◆ WHAT THIS TASK INVOLVES: Without the images, write out the whole listing exactly.

*** SUPPLIED MATERIAL ***

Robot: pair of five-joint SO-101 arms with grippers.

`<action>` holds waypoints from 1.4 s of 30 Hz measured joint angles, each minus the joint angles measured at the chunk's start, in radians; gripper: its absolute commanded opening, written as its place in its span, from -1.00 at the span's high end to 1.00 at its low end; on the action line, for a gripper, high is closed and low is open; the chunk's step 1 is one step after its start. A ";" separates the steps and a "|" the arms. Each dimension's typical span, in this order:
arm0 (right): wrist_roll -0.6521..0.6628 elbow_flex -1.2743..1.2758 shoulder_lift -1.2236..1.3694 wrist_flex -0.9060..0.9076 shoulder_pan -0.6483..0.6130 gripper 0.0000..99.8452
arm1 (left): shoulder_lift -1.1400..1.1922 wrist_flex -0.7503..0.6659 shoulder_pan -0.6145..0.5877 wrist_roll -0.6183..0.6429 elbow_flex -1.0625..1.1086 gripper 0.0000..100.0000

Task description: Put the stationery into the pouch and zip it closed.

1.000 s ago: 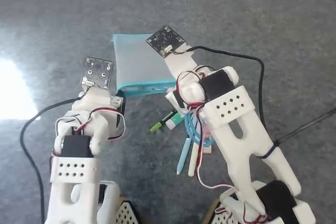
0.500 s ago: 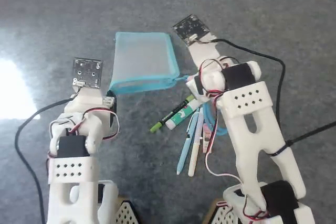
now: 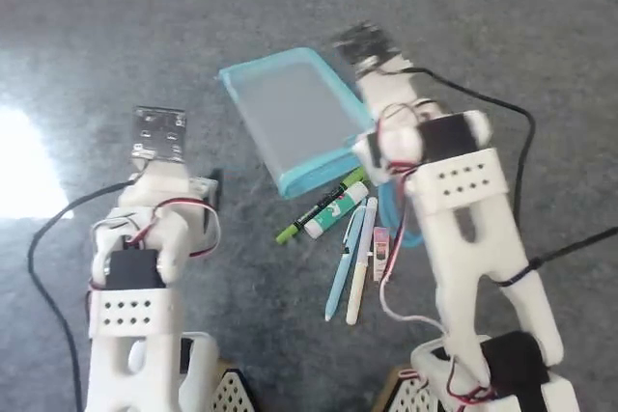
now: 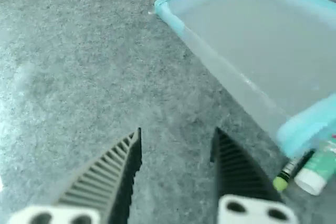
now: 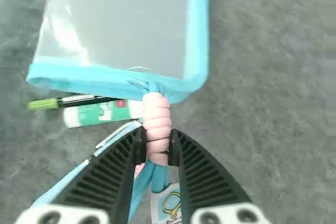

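From above, the teal pouch (image 3: 294, 118) is lying tilted at upper centre of the grey table (image 3: 87, 55), with the stationery (image 3: 355, 248) sitting loose just below it — outside. At the left wrist, the left gripper (image 4: 177, 135) is hanging wide and empty near the pouch. At the right wrist, the right gripper (image 5: 156, 141) is pinching the pink zipper pull (image 5: 156, 114) at the pouch's corner.

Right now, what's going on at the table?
The right gripper is shut on the pink pull at the pouch corner. The left gripper hangs open over the table beside the pouch. The marker, glue stick and pens lie on the table next to the pouch, not yet in it.
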 measured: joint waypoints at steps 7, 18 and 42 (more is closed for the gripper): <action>-0.025 -0.124 0.000 0.169 -0.110 0.99 | 0.000 0.018 0.160 0.000 0.006 0.29; -0.029 -0.292 -0.002 0.299 -0.135 0.99 | 0.000 0.018 0.071 -0.038 0.006 0.29; -0.029 -0.292 -0.002 0.328 -0.135 0.99 | -0.002 -0.124 -0.037 -0.055 0.083 0.33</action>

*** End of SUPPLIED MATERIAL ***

◆ OUTPUT OF THE EXERCISE:
Robot: pair of five-joint SO-101 arms with grippers.

`<action>` holds waypoints from 1.4 s of 30 Hz measured joint angles, each minus the joint angles measured at the chunk's start, in radians; gripper: its absolute commanded opening, written as its place in its span, from -1.00 at the span's high end to 1.00 at its low end; on the action line, for a gripper, high is closed and low is open; the chunk's step 1 is one step after its start. A ";" separates the steps and a "|" the arms. Each dimension's typical span, in this order:
arm0 (right): wrist_roll -0.6521..0.6628 elbow_flex -1.2743..1.2758 shoulder_lift -1.2236..1.3694 wrist_flex -0.9060..0.9076 shoulder_pan -0.6483..0.6130 gripper 0.0000..99.8452
arm1 (left): shoulder_lift -1.1400..1.1922 wrist_flex -0.7503..0.6659 shoulder_pan -0.6145..0.5877 wrist_roll -0.6183..0.6429 elbow_flex -1.0625..1.1086 gripper 0.0000..100.0000

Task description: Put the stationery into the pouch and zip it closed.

1.000 s ago: 
0.500 s ago: 
now: 
now: 
now: 

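From above, the teal pouch (image 3: 294, 118) is lying tilted at upper centre of the grey table (image 3: 87, 55), with the stationery (image 3: 355, 248) sitting loose just below it — outside. At the left wrist, the left gripper (image 4: 177, 135) is hanging wide and empty near the pouch. At the right wrist, the right gripper (image 5: 156, 141) is pinching the pink zipper pull (image 5: 156, 114) at the pouch's corner.

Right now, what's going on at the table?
The right gripper is shut on the pink pull at the pouch corner. The left gripper hangs open over the table beside the pouch. The marker, glue stick and pens lie on the table next to the pouch, not yet in it.
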 measured: joint waypoints at steps 7, 18 and 42 (more is closed for the gripper): <action>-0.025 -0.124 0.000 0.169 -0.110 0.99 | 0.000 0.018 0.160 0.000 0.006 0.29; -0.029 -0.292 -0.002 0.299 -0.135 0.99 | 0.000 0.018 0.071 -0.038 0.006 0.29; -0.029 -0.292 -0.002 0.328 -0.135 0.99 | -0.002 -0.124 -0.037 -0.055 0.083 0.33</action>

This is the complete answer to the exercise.